Challenges to liberalism

In the light of the previous post and resulting thread, let’s have some open discussion of the problems for individual liberty in the West. What ideologies or concepts stand most in the way of competent people (mature adults and sufficiently mature minors) being able to live and express themselves as they see fit? Set aside issues to do with poverty (an important problem in its own right, and one that certainly restricts people, but not what I’m getting at here). I mean your ability to say what you want, however you want to express it, and essentially to do what you want… all within the limitations of your economic resources and the restriction of the harm principle.

Is the biggest problem the coercive power of the state – which is often used, in current times, to restrict freedom of speech, impose paternalistic requirements, and so on? Or is it social pressure of one kind or another, whether from the relatively silent but often censorious majority, or from articulate minorities that are able, one way or another, to exert power to restrict us as individuals? Is it from powerful non-state institutions such as business corporations or religious organisations? Or some combination of these?

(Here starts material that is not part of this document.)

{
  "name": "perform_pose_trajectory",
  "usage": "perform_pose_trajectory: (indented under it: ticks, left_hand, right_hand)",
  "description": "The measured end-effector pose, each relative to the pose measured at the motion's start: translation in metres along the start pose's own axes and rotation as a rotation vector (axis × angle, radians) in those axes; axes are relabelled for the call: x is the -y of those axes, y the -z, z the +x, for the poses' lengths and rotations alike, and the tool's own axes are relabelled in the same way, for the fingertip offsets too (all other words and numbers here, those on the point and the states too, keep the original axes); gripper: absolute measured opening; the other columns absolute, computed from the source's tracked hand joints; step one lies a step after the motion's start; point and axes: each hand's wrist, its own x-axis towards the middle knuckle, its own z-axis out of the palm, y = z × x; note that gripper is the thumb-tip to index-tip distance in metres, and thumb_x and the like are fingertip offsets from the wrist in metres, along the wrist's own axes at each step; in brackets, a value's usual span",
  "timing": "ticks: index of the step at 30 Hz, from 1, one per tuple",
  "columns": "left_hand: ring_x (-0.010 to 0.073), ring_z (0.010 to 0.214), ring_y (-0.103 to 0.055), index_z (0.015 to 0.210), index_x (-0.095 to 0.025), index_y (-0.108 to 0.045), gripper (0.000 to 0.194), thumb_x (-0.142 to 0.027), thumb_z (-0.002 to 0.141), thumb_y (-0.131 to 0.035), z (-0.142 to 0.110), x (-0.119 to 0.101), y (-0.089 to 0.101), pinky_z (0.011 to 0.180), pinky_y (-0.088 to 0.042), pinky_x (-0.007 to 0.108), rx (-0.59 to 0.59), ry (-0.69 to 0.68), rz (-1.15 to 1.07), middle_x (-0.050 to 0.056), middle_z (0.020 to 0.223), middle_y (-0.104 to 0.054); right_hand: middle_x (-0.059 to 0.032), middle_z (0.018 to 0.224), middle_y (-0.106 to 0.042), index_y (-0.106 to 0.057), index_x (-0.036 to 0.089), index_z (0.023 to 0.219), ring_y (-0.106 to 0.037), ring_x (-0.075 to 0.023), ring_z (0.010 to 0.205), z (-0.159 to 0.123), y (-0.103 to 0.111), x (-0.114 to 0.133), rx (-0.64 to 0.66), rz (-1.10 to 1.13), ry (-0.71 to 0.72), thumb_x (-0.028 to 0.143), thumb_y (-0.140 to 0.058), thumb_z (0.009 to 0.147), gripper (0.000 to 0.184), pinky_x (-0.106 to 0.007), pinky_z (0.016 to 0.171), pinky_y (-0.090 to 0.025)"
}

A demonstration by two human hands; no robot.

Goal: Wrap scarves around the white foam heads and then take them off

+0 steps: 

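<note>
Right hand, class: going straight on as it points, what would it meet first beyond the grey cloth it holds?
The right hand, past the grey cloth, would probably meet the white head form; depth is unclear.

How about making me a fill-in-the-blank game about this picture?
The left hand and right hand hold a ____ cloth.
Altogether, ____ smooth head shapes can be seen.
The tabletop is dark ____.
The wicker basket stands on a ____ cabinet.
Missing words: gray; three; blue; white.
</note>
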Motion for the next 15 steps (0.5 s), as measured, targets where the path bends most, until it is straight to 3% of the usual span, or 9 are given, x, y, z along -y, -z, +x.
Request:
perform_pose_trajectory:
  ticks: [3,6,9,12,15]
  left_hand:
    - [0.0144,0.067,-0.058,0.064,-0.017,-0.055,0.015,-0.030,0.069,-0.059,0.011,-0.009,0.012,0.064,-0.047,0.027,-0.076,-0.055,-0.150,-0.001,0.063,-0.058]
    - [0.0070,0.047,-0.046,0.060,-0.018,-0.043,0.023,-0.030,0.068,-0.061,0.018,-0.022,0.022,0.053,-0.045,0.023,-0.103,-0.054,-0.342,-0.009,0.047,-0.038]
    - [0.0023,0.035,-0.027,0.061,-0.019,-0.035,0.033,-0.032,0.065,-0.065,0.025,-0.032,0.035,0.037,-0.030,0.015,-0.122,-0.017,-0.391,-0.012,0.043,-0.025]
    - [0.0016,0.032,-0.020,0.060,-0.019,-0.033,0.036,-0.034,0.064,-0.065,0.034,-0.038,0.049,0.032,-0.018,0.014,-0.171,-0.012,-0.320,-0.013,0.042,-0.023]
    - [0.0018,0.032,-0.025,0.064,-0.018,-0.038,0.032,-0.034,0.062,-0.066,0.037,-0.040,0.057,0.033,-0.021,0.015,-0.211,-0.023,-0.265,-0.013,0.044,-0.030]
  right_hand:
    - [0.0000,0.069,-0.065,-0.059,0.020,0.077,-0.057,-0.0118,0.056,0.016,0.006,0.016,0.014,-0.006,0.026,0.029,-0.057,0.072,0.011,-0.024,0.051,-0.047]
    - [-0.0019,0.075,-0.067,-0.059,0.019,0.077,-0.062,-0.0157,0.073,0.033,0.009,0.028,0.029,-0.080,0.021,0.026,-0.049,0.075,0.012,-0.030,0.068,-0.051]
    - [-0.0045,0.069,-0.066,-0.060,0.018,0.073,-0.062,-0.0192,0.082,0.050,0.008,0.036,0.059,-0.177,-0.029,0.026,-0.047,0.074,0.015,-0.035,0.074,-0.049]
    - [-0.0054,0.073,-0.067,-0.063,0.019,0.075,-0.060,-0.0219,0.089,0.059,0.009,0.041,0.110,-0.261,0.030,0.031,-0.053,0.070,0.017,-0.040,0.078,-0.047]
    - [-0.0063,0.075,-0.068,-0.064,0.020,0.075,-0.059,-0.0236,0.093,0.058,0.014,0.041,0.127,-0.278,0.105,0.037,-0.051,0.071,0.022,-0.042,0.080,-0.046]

Have we moved backwards or forwards during, say, the lifetime of an average baby boomer (i.e. about the last 50 to 60 years)? Or is it a mixed bag? How much do you think this differs from country to country, or perhaps between the US and other Western countries with more social democratic assumptions?

All of these aspects are up for debate. These sorts of questions form the sub-text of much of what I’ve been writing about lately, and if you go back you’ll find it’s the sub-text of much that I’ve been writing about over the past seven years that this blog has been going in one incarnation or another. It is certainly a large theme in one of my forthcoming books (i.e. Humanity Enhanced). So let’s discuss it explicitly with whatever examples you like.